1978
President Tanner Turns Eighty
May 1978


“President Tanner Turns Eighty,” Ensign, May 1978, 110

President Tanner Turns Eighty

When President N. Eldon Tanner celebrates his eightieth birthday on May 9, he’ll be doing what he looks forward to most each day—coming to work.

“I like to work,” he says. “I have always felt an urgency for completing any tasks that are mine to accomplish.” And he works at all his assignments in the Spirit of a teaching given to him many years ago by a Primary teacher: “Whatever is worth doing is worth doing well.” As first counselor in the First Presidency, he has a lot of work to do.

Of course, work isn’t the only facet of President Tanner’s life. He devotes a great deal of time to his wife and family, for whom he expresses great appreciation and love. “I try to express to my wife every day how dearly I love her,” he says, “and she reciprocates always.” “This is a most stabilizing factor in our marriage. So many husbands and wives never tell each other that they love them,” he says.

President Tanner also includes moderate exercise daily—which, with his eating habits, keeps him looking fit. He doesn’t diet, but simply eats in moderation. He is careful about eating desserts, and almost never eats between meals.

He also enjoys outdoor activities, especially golf. He and his wife have recently acquired a summer home near Ogden, Utah, that is adjacent to a golf course. President Tanner says he and his wife enjoy spending time there by themselves and with their family.

Family is important to the Tanners. This birthday celebration will include time with their daughters and some of their twenty-six grandchildren and twenty-one great-grandchildren. The family also gathers in large numbers at general conference time. Luncheons and dinners are planned for all who come from their homes in Canada or from parts of the United States. They enjoy being together and make it a particularly happy time for the little children.

President Tanner was born 9 May 1898 at Salt Lake City, but grew up in Canada, where he met Sara Isabelle Merrill; they were married fifty-eight years ago. They lived in Canada, where he became an industrial and political leader. Recently President Tanner was given the 1978 “Giant of Our City” award by the Salt Lake Area Chamber of Commerce. This award recognized his influence as a representative of the Church in bringing new business and buildings into the heart of Salt Lake City during the last fifteen years.

The Tanners came to Utah when he was sustained as an Assistant to the Quorum of the Twelve in 1960. He was ordained an apostle in 1962, and has served since 1963 as a counselor in the First Presidency. He was second counselor to Presidents David O. McKay and Joseph Fielding Smith, and first counselor to Presidents Harold B. Lee and Spencer W. Kimball.

In those seventeen years as a General Authority, he has seen much change with the Church. He has seen Church leaders work to meet what he feels is the greatest challenge facing the Church today: growth. As Church membership climbs toward four million, the structure of Church leadership needs to keep pace, he says. And the Saints still need to strive individually toward righteousness.

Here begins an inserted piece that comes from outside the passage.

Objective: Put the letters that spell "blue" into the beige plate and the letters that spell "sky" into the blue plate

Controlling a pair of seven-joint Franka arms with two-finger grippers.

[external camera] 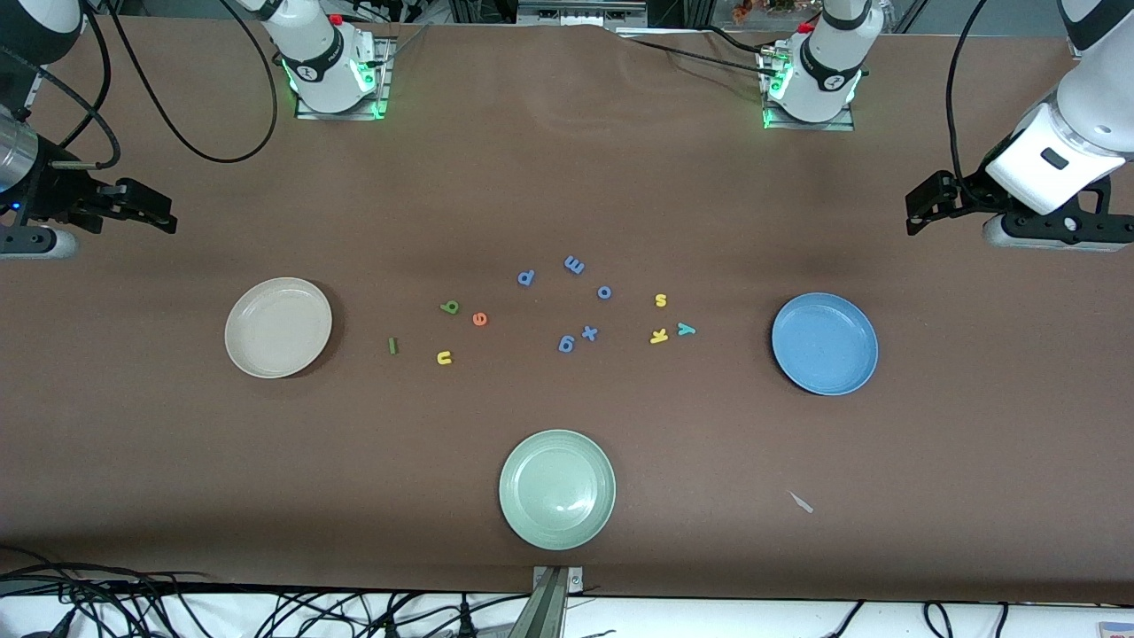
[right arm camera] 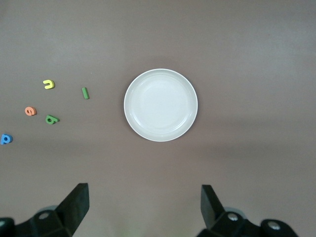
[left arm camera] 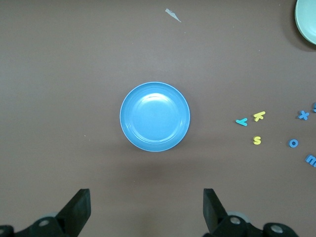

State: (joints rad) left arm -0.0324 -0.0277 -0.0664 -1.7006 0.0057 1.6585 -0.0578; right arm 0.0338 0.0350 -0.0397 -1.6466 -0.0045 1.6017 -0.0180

President Tanner says his most significant lesson in righteous behavior came when he was a boy. He and his younger brother had been left to do work on the Tanner farm while President Tanner’s father, a bishop, was away preparing for a funeral in the ward.

When the father returned, his sons were wasting time riding calves instead of doing their work. They had thought their father would be away longer than he was.

“I thought I could depend on you,” the father said. President Tanner says that while he knew his father loved him, that remark “cut me to the quick.” He determined to never again let his father down. “I decided then that neither he nor anyone else—especially the Lord—would ever again have reason to say to me, ‘I thought I could depend on you.’” That same determination and integrity still shape the life of President N. Eldon Tanner.